It looks as if the questioner is trying to get just one single figure for the speed of the moon in its orbit, relative to the earth
(treating the earth as if stationary, as the question says).

One should bear in mind that in reality the moon is continually varying in its speed and in its distance relative to the earth.

So what the question would be aiming for, with just one single speed result, has to be some kind of a mean or average value, as the example figures suggest.
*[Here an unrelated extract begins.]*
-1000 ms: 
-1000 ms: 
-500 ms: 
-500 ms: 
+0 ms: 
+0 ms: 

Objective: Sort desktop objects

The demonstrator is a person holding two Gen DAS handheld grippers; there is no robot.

There are many different ways of getting to mean values, of different kinds, for quantities that change in intricate ways. Any such mean or average must be considered a kind of approximation, and despite the possible appearance of many digits (perhaps just for the sake of maintaining numerical consistency with a source), there is no real exactness about it. Here is a suggestion for such an approximation:--

Perhaps the simplest and most drastic simplification to make, to approximate the moon's orbital speed, is to treat the problem as if the moon moves around the earth at its mean angular rate, and at its mean distance. That would be motion in a circle.

On this basis, the calculation is much simpler and easier than the details given in the question.

The two basic essential numbers can both be taken from a useful paper from researchers at the Paris Observatory, ("ELP 2000-85 - A semi-analytical lunar ephemeris adequate for historical times", by Michelle Chapront-Touzé and Jean Chapront, [http://adsabs.harvard.edu/abs/1988A%26A...190..342C]).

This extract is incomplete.